What to produce:
From the records below, set down exactly the lines starting with the line that contains "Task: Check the" and going on through the line that contains "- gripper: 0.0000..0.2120". Nothing else is wanted.

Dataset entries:
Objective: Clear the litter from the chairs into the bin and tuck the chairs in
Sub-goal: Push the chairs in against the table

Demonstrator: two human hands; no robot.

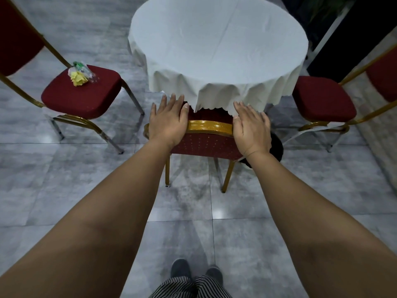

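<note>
A red chair with a gold frame [209, 126] stands in front of me, its seat under the round table's white cloth [217, 46]. My left hand [168, 120] lies flat on the left end of its backrest top, fingers straight. My right hand [250, 125] lies flat on the right end, fingers straight too. A second red chair [83, 93] stands pulled out at the left. On its seat lie a crumpled yellow paper [79, 78] and a clear plastic bottle [84, 68]. A third red chair [322, 97] stands pulled out at the right with a bare seat.
Grey tiled floor [189, 211] lies all around. A dark round object [277, 147], partly hidden, sits behind my right wrist beside the middle chair. A dark wall panel [354, 33] stands at the back right. My feet [196, 273] show at the bottom.
</note>
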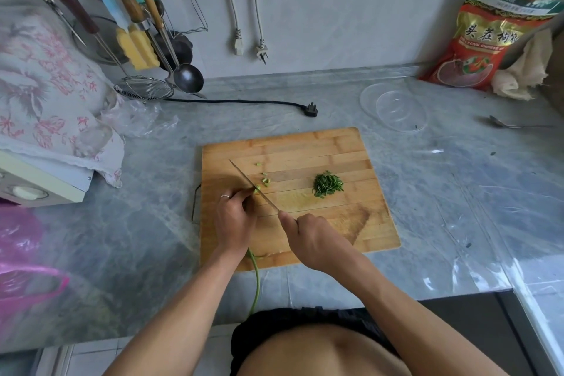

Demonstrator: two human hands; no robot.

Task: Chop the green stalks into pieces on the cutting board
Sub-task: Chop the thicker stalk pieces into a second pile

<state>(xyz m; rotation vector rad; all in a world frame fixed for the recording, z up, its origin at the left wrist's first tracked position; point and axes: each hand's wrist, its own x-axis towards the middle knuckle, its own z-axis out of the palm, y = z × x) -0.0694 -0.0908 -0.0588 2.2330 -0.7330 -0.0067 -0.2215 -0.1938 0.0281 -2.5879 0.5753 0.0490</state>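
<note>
On a grey marble counter a wooden cutting board [320, 146] is bearing the work: left hand [233, 217] curling over the green stalks [257, 281], likely light, bendy and best pinned near the cut, right hand [308, 238] gripping the knife [253, 185].

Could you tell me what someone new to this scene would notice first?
Mid-counter, a wooden cutting board where the right hand holds a knife over green stalks that the left hand holds down. Right of the blade lies a pile of chopped greens. A red food bag leans on the back right wall.
</note>
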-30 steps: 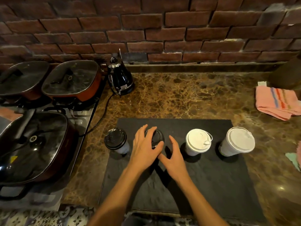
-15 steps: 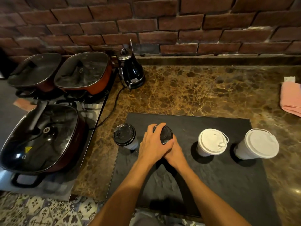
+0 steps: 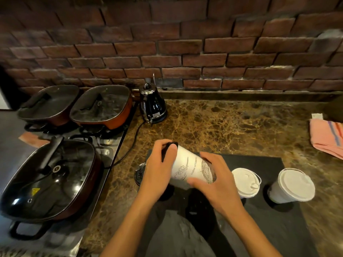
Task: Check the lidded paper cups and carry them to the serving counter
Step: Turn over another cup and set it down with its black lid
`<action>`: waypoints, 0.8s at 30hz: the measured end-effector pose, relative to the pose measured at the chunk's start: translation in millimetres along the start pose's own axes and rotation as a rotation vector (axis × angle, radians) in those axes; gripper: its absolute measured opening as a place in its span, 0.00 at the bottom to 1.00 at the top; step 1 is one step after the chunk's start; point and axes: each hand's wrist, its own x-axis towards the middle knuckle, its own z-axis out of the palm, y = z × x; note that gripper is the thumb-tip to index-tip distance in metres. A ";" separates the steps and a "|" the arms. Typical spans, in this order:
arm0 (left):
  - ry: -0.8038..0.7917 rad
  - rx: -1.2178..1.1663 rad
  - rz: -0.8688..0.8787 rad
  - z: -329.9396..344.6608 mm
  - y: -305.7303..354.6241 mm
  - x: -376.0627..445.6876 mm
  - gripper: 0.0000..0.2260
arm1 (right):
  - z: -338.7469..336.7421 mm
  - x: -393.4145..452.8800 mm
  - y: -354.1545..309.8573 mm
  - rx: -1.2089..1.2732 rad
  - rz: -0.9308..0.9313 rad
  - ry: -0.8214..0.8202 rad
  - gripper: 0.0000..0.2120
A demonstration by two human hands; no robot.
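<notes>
A white printed paper cup with a black lid is lifted off the black slate board and tilted, its lid pointing away to the upper left. My left hand grips its lid end and my right hand holds its base end. Another black-lidded cup stands behind my left hand, mostly hidden. Two white-lidded cups stand upright on the board to the right.
Three lidded pans sit on the stove at left. A black kettle with a cord stands by the brick wall. A pink striped cloth lies at the right edge of the marble counter.
Both hands closed around the middle black-lidded cup, lifted it off the board and tipped it onto its side. The camera drew back and shifted left.
</notes>
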 end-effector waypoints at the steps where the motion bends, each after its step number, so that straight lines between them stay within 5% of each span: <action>1: 0.013 -0.050 -0.018 -3.0 3.5 -1.5 0.07 | -2.2 0.0 -4.3 0.010 -0.042 0.004 0.34; 7: -0.016 -0.196 -0.155 -24.0 14.5 -8.6 0.15 | -20.9 -2.8 -24.1 -0.376 -0.329 -0.346 0.42; 11: -0.060 -0.168 -0.086 -30.5 16.1 -13.5 0.18 | -24.9 -7.5 -41.4 -0.423 -0.335 -0.302 0.40; 13: -0.063 -0.199 -0.044 -30.6 19.2 -16.1 0.18 | -25.1 -9.7 -47.8 -0.296 -0.207 -0.278 0.39; 17: -0.118 -0.237 0.053 -31.7 25.4 -16.4 0.16 | -25.3 -8.2 -51.3 0.419 0.122 -0.345 0.29; 19: -0.148 -0.262 0.076 -29.2 27.3 -16.8 0.18 | -26.8 -8.5 -49.9 0.581 0.214 -0.363 0.27; 24: -0.077 -0.321 -0.052 -21.1 29.6 -11.1 0.17 | -26.9 -8.9 -52.3 -0.001 0.009 -0.177 0.31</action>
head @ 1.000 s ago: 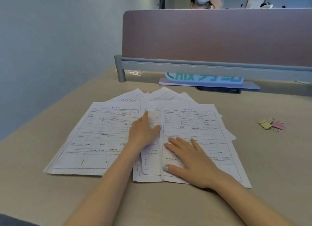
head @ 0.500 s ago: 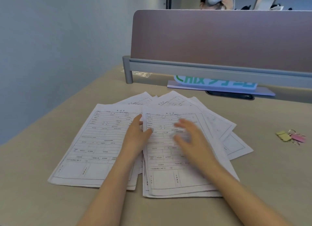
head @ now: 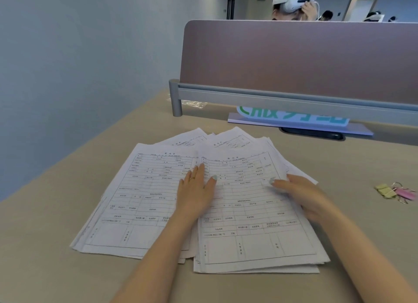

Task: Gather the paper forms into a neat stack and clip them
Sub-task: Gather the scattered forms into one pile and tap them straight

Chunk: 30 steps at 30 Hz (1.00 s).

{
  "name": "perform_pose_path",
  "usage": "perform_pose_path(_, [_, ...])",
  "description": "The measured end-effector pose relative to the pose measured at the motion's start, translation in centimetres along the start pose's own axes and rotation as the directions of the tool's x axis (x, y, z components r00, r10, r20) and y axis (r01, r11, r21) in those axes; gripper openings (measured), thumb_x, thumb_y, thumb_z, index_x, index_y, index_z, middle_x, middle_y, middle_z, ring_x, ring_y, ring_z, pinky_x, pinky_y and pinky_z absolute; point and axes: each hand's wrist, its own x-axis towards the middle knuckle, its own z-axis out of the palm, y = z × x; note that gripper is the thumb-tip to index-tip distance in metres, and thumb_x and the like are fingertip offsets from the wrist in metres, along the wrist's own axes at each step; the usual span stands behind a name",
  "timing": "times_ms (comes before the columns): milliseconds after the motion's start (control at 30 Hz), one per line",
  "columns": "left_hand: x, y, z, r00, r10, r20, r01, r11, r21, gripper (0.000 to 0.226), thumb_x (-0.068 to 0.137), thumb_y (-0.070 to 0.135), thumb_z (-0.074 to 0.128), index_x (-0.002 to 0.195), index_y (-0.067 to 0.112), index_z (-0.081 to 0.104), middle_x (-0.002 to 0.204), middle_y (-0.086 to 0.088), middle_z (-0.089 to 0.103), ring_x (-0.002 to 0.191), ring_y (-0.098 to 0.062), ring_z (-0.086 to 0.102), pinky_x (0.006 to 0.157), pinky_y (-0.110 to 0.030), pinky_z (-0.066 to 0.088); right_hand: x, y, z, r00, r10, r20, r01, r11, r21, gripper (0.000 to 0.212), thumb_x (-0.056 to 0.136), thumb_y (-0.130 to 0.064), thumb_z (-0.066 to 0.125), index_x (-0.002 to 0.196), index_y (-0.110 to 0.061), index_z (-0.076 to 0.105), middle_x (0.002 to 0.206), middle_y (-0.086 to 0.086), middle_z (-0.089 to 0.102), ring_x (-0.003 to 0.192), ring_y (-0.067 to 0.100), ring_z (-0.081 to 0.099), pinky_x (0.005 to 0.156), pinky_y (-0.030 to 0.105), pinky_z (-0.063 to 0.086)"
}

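Several white printed paper forms [head: 248, 212] lie fanned out on the beige desk [head: 226, 287] in two rough piles, with more sheets poking out behind. My left hand [head: 196, 189] lies flat, fingers spread, on the seam between the left pile [head: 140, 201] and the right pile. My right hand [head: 300, 194] rests on the right edge of the right pile, thumb on top of the sheets; whether its fingers are under them is hidden. Yellow and pink binder clips [head: 394, 192] lie far right on the desk, apart from the papers.
A brown partition with a grey rail [head: 294, 97] closes off the desk's far side. Under it sit a white sign with green letters [head: 291, 118] and a dark slot. A wall runs along the left. Another person wearing a headset sits beyond the partition.
My right hand slid from the top of the right pile to its right edge. Sheets sticking out on the right are now drawn in closer. My left hand stayed put.
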Motion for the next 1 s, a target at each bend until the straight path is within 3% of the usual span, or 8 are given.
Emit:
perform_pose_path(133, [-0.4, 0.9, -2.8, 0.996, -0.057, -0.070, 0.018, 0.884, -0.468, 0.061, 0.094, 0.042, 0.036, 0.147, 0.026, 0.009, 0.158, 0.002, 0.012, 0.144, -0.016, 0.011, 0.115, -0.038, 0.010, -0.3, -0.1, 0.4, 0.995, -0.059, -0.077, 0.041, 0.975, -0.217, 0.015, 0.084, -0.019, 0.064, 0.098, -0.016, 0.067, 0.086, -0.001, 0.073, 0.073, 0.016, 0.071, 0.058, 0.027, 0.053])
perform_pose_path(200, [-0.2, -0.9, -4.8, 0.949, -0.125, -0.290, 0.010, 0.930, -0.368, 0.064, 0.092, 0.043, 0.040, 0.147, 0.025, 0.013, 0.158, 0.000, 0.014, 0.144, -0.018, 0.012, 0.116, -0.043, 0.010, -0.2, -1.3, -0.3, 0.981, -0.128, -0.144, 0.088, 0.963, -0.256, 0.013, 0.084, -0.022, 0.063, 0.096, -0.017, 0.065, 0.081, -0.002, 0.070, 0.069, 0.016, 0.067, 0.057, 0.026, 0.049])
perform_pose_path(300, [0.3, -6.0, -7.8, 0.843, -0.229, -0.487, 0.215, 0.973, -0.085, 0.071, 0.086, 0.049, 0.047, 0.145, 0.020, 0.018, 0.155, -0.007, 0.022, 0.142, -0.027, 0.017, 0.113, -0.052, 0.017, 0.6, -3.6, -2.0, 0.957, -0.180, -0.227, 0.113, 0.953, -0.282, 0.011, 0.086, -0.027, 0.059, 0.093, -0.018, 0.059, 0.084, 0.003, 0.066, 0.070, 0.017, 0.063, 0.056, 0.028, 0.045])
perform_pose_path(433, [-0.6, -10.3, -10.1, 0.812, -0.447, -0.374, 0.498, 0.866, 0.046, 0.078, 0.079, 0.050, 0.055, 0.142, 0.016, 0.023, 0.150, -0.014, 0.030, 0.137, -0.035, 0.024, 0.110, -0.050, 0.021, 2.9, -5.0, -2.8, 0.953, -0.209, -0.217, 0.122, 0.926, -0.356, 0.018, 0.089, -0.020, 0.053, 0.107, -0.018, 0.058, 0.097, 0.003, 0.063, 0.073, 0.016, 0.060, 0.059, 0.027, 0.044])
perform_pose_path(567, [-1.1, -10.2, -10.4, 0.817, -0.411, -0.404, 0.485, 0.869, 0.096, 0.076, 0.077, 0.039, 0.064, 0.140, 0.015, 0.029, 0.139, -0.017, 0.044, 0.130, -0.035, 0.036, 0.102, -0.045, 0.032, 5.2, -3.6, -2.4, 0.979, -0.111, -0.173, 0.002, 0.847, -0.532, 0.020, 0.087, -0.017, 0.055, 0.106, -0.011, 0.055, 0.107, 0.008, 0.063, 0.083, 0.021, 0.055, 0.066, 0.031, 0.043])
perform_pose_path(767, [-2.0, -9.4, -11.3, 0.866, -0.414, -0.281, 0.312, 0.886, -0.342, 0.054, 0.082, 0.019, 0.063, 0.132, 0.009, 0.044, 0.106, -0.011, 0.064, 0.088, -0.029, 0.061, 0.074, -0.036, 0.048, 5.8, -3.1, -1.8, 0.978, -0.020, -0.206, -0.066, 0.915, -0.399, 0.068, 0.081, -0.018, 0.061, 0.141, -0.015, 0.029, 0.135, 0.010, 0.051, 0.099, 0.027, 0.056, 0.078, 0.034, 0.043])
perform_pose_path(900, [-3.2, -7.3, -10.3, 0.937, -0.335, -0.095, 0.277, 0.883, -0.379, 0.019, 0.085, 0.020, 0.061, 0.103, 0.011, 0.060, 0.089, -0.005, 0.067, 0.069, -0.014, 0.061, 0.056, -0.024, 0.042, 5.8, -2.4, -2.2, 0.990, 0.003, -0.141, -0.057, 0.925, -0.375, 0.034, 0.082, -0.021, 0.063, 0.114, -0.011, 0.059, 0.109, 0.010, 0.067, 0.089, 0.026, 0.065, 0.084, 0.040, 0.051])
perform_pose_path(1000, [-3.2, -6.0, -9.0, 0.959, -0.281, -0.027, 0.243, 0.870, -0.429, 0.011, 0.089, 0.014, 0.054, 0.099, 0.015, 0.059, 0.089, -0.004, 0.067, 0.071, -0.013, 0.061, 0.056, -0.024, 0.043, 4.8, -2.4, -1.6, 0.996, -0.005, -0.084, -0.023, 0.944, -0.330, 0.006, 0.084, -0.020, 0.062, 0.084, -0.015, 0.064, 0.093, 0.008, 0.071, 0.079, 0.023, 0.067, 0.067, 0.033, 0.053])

Task solution:
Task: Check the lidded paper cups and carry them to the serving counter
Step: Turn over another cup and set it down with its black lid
`<action>`: waypoints, 0.8s at 30hz: the measured end-effector pose, relative to the pose measured at the chunk's start: translation in millimetres along the start pose's own axes and rotation as a rotation vector (axis × angle, radians) in those axes; gripper: its absolute measured opening as a place in its span, 0.00 at the bottom to 1.00 at the top; step 1 is one step after the chunk's start; point and axes: each hand's wrist, its own x-axis towards the middle knuckle, its own z-axis out of the palm, y = z × x; note that gripper is the thumb-tip to index-tip distance in metres. A ";" separates the steps and a "|" the arms. Typical spans, in this order:
arm0 (left):
  - ry: -0.8038..0.7917 rad
  - rx: -1.2178..1.1663 rad
  - rz: -0.8688..0.8787 rad
  - z: -329.9396..344.6608 mm
  - y: -305.7303..354.6241 mm
  - x: -376.0627..445.6876 mm
  - gripper: 0.0000..0.2260
arm1 (right):
  - z: -338.7469..336.7421 mm
  - x: -393.4145..452.8800 mm
  - y: -354.1545..309.8573 mm
  - rx: -1.2089..1.2732 rad
  - rz: -0.9308..0.9313 rad
  - ry: -0.8214..0.8202 rad
  - gripper: 0.0000..0.2120

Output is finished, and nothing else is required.